* **What to work on**: Every line of the data below should be repeated exactly, and no picture should be copied.

* **Provided data**:
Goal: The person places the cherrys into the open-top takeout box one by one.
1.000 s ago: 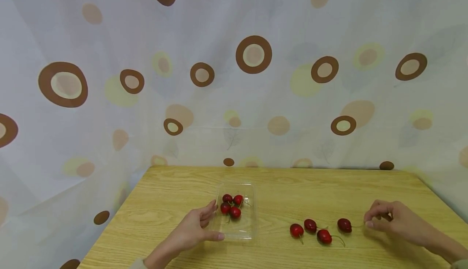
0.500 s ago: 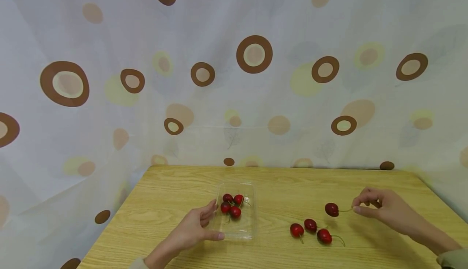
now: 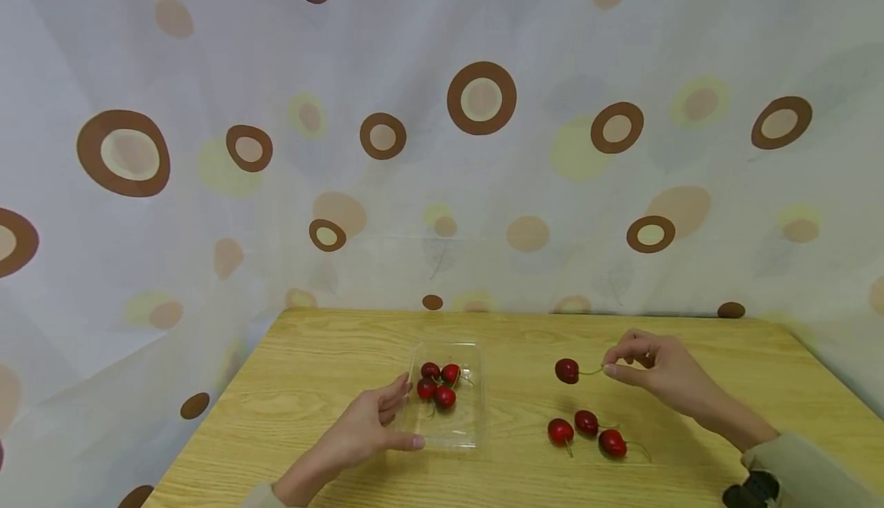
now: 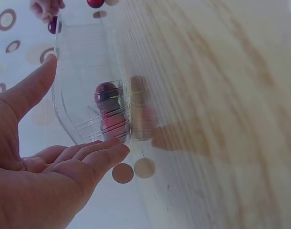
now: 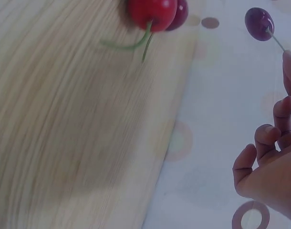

* **Answer to this problem**:
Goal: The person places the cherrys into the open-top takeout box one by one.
1.000 s ago: 
0.500 s ago: 
now: 
now: 
now: 

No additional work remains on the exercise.